## REQUIREMENT
Retype, word for word, every line from the one holding "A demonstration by" through the one holding "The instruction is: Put" in the entries below, both included, and only those lines.

[Stored data]
>>>>>

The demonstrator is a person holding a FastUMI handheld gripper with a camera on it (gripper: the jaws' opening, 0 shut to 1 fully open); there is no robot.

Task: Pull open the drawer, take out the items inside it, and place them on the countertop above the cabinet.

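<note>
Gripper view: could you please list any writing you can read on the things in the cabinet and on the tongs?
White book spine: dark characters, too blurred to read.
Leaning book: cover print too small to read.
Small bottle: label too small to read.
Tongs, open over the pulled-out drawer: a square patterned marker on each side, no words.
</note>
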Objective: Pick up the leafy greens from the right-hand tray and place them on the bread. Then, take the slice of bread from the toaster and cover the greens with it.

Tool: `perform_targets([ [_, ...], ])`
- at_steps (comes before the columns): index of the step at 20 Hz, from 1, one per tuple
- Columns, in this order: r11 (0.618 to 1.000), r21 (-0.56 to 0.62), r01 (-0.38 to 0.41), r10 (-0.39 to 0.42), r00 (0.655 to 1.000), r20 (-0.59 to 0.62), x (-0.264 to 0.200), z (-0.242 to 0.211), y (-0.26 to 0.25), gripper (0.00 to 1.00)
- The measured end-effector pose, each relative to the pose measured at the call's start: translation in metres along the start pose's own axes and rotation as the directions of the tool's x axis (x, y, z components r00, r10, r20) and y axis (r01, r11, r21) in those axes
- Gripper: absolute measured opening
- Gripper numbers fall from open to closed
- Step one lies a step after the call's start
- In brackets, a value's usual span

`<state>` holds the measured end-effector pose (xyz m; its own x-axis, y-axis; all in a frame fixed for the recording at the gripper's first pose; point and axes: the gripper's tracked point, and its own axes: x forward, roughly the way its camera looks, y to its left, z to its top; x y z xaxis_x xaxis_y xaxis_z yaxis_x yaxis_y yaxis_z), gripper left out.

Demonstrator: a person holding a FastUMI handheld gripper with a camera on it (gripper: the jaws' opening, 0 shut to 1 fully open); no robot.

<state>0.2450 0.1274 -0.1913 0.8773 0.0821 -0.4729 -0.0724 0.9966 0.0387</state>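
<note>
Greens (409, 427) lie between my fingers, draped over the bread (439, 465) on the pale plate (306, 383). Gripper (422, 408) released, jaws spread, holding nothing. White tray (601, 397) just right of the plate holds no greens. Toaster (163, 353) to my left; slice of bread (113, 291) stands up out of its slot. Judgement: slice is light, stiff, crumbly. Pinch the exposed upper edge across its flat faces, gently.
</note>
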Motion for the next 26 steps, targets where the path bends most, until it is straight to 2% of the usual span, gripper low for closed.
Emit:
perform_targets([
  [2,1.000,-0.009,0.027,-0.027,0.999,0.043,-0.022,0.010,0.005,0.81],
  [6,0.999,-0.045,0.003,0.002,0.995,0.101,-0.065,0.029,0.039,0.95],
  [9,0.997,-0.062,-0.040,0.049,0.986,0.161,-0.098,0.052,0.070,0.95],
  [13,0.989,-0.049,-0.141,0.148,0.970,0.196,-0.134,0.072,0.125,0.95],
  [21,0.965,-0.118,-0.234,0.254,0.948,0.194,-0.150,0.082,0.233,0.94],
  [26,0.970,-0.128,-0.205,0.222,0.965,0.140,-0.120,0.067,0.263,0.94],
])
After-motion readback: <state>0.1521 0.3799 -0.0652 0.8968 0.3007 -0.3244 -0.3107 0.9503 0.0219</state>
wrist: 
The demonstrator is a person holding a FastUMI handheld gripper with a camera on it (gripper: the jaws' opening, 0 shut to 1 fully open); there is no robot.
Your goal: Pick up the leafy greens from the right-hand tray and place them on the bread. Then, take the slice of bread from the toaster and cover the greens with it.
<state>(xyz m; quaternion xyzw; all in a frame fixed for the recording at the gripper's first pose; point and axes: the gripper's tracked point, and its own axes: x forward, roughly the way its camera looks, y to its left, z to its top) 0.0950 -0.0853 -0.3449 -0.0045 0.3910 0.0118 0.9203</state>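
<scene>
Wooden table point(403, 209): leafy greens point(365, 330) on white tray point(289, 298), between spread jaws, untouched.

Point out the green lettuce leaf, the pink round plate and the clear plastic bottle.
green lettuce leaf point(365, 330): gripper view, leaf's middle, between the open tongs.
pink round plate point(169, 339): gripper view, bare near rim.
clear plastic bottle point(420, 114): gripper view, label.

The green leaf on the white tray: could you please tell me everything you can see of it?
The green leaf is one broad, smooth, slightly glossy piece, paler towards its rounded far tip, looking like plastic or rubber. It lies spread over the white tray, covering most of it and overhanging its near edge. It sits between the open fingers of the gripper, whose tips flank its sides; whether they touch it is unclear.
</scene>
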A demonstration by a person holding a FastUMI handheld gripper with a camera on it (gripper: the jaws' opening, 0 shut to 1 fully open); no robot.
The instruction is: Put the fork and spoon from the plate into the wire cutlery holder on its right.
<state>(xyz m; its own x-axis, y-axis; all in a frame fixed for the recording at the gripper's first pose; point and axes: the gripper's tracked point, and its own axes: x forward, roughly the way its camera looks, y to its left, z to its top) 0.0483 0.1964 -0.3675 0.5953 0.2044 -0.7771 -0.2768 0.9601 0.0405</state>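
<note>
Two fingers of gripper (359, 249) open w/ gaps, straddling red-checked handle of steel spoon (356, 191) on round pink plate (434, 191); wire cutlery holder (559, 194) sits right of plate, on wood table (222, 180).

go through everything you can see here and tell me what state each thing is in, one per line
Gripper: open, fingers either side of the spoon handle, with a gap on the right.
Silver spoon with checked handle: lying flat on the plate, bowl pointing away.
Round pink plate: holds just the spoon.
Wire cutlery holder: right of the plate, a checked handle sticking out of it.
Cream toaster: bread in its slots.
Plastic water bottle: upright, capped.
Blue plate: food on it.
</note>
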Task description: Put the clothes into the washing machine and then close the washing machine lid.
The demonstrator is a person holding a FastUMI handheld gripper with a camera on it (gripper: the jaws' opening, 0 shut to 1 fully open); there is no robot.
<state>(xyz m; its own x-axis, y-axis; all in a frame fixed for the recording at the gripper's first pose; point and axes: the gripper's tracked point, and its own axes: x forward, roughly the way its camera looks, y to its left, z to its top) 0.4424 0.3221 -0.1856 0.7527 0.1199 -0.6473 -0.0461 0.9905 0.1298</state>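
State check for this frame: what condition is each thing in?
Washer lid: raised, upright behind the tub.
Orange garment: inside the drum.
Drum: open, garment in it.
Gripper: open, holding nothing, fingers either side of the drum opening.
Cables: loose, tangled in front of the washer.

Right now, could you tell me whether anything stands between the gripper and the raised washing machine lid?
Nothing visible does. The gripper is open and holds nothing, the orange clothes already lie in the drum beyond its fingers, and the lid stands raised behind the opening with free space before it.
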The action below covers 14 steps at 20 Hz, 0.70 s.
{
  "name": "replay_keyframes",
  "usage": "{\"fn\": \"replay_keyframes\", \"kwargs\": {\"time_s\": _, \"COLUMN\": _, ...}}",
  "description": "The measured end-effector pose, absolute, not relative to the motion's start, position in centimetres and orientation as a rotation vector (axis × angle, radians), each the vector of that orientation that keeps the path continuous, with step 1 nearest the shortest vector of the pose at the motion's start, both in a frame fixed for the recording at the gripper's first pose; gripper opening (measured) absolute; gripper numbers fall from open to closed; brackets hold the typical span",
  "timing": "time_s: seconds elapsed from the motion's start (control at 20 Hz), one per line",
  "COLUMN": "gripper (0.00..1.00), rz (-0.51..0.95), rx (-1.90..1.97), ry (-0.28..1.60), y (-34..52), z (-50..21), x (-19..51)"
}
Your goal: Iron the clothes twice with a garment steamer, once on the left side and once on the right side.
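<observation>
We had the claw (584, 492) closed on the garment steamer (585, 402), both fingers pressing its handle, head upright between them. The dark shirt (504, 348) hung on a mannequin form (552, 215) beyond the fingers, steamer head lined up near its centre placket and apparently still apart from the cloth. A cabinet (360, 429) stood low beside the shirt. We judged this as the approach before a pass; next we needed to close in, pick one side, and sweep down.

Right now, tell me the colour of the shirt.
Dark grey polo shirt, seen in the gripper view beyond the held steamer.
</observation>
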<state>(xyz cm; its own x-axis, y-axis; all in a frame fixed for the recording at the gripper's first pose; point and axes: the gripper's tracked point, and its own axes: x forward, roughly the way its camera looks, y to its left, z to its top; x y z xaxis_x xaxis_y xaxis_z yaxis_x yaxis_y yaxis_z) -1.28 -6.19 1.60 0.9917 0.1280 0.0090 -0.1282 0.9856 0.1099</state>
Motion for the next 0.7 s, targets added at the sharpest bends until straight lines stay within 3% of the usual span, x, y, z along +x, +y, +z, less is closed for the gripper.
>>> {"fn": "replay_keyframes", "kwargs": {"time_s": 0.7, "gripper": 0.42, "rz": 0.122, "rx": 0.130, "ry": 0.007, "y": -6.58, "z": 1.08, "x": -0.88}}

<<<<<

## RESPONSE TO THIS EXERCISE
A demonstration by a person holding a FastUMI handheld gripper with a camera on it (gripper: the jaws' opening, 0 shut to 1 fully open); no robot.
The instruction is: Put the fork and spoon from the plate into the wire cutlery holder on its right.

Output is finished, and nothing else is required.